At the time she was theoretically capable of a 3:50 but you don’t just run a marathon at London due to the amount of people you have to dodge round. You run a lot further.

Bear in mind that she would have to be running at 5 min 30 sec per km (or 8:53 per mile) so even 400m extra would add on almost 2 and a half minutes. All contingency was gone before she was due to start.

On top of her normal marathon training we made sure she was going to be up for the mental challenge.

All or nothing

Normally the instructions are to stay within yourself at all points as it’s quicker than bonking — but this time it didn’t matter. She wasn’t going to miss by 30 seconds. She was either going to make it or she was going to miss by 15 min. Everything would have to be laid on the line (literally and figuratively) to be successful.

The 2 biggest things that would stop her:

  1. Extra distance
  2. Not enough mental resilience to get over the things that were inevitably going to go wrong

Controlling the controllables

We could control distance to a certain extent. Run on the line for as much time as possible. She did this. Running only 200m more than the marathon — so just over 1 min of the 3 min contingency used on distance.

The things we couldn’t control

Two days prior to the world record attempt, Claire was told she would have to wear a mask instead of painting her face.
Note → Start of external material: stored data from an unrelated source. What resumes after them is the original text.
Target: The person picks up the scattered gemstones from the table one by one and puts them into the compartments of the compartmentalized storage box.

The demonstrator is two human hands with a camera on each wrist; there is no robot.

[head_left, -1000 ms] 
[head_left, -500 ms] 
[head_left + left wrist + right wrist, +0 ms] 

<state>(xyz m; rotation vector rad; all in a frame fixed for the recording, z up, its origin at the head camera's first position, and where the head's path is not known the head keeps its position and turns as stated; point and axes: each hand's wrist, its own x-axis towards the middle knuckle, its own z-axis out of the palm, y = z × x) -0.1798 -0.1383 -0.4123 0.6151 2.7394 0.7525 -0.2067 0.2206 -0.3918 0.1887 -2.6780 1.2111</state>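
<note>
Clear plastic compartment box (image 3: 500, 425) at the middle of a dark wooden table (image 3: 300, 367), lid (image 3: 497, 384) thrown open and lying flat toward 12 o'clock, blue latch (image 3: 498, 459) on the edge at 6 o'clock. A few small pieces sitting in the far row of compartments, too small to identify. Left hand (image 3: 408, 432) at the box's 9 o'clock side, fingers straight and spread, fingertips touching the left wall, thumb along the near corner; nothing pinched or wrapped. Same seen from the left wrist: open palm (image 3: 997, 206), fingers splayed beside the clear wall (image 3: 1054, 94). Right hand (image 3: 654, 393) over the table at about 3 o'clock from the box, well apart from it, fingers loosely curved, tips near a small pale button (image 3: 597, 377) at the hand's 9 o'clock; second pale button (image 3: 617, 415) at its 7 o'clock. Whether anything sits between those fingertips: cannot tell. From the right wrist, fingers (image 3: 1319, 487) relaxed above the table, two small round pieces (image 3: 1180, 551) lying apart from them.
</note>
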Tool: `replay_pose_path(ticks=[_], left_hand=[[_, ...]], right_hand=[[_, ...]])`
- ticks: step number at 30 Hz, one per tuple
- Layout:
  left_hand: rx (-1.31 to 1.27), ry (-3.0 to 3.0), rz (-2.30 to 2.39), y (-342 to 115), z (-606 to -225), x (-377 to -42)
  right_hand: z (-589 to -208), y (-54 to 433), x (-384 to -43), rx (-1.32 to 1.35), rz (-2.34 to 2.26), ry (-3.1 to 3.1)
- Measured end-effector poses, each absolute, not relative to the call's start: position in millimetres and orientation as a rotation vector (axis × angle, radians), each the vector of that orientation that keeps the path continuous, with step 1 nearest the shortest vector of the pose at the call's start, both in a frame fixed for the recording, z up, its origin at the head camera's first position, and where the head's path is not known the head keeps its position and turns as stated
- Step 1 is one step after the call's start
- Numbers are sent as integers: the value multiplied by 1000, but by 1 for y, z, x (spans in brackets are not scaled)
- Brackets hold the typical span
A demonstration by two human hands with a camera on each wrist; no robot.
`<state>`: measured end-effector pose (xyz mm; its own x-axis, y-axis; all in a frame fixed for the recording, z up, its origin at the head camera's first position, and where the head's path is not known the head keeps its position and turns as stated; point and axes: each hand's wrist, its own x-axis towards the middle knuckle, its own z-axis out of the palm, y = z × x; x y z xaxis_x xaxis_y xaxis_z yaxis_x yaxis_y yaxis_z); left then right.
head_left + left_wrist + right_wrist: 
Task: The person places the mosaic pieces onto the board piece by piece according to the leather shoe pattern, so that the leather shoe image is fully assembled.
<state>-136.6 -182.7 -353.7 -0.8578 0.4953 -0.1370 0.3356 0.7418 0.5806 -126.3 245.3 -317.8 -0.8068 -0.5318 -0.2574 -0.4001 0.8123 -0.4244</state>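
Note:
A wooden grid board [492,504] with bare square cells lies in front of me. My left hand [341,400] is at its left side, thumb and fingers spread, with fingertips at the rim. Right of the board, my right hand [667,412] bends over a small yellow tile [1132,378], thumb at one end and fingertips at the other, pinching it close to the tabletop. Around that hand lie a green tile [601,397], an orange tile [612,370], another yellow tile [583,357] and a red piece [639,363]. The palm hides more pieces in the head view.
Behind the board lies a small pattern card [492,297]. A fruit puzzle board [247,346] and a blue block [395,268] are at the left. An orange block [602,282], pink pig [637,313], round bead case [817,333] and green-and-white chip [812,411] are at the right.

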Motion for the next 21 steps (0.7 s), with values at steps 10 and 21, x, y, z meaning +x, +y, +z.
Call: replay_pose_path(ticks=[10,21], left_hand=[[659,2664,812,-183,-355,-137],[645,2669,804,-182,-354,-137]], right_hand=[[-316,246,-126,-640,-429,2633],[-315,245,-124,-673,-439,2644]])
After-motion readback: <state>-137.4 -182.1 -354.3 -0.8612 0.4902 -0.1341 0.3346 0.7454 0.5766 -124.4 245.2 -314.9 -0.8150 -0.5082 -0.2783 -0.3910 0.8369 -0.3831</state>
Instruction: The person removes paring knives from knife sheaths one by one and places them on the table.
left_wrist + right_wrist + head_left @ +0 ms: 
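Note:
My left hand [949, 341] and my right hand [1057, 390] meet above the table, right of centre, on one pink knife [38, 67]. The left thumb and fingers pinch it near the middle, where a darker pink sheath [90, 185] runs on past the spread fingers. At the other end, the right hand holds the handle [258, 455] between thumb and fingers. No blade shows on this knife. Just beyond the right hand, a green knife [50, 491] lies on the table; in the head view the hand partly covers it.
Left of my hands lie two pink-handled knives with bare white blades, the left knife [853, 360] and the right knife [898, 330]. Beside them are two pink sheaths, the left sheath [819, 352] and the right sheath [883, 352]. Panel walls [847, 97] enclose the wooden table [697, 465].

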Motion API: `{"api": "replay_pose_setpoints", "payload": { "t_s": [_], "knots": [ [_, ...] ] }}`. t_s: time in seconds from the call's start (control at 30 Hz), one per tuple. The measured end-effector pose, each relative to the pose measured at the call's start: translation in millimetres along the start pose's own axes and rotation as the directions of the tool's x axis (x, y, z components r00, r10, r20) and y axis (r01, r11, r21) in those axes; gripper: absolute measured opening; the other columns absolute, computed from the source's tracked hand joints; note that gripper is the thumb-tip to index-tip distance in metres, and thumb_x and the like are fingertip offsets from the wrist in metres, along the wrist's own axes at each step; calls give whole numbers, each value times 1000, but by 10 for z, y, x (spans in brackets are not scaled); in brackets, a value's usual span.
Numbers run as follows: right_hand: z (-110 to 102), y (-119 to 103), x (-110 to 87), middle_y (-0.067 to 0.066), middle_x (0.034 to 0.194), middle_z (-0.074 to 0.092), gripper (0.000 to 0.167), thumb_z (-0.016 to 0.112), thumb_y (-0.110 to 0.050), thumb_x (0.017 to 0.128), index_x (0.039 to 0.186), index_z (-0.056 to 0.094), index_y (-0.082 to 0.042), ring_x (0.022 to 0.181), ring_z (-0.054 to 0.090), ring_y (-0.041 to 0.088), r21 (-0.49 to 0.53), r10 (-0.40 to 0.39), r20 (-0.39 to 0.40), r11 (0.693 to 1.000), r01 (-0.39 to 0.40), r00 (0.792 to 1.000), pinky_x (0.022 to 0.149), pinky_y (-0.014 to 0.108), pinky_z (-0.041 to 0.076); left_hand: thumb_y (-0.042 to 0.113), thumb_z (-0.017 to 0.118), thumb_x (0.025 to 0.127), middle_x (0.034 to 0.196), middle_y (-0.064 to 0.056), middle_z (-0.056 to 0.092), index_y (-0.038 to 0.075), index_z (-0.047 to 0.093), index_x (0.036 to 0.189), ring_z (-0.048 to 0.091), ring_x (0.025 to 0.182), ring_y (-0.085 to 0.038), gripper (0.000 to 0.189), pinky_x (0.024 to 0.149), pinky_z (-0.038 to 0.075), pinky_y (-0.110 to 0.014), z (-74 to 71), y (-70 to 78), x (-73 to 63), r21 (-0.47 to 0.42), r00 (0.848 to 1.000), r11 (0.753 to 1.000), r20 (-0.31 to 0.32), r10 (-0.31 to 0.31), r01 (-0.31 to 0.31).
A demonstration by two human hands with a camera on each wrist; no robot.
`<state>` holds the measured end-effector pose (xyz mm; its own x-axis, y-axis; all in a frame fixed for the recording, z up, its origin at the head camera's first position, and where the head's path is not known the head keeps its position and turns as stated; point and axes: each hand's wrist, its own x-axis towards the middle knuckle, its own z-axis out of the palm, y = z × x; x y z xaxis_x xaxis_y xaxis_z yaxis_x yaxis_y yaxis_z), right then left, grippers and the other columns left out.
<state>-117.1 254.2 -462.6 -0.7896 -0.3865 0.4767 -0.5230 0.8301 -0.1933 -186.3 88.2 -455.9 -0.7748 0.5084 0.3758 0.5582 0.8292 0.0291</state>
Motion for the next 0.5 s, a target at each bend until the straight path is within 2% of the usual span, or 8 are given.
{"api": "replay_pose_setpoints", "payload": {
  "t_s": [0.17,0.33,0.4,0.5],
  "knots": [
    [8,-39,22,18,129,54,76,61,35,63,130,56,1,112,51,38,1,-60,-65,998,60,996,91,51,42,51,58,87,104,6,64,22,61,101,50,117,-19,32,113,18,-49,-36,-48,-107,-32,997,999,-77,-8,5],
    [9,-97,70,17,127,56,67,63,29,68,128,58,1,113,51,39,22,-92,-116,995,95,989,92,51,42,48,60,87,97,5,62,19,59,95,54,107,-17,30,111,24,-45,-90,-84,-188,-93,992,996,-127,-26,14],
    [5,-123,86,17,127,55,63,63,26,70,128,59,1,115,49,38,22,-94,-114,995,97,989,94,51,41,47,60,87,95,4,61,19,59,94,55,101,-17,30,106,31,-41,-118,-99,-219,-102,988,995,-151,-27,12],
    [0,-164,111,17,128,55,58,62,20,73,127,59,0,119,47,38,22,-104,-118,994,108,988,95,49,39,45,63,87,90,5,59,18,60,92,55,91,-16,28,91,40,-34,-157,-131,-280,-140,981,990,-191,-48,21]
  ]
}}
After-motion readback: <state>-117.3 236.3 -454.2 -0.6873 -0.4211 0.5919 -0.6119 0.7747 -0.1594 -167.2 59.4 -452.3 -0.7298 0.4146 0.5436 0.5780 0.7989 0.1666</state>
I do not know how she breathed, saw anything, controlled the sweat and itching. The mask must have added a level of hell none of us want.

Then the GPS on her watch went out at Canary Wharf so she had no idea if she was going to make it.

But the mental training kicked in and she just lived in the present, ticking off the time on the current kilometre, focusing on the process to get her there and not make any stupid decisions that would have a catastrophic effect on the run.

The final kilometres

I have no idea how stressed she must have been with 2-3km to go, all basically uphill and knowing that if she made it, it would be with seconds to spare.

But she did it.

Trust the process

As a coach, I’m proud of the result but so much prouder of her because she trusted the process and fell back on the instructions and parameters she had pre-set to avoid costing time.

Well done Claire — you have the World Record for running a marathon as a skeleton (female) and did it whilst raising funds for such a good cause.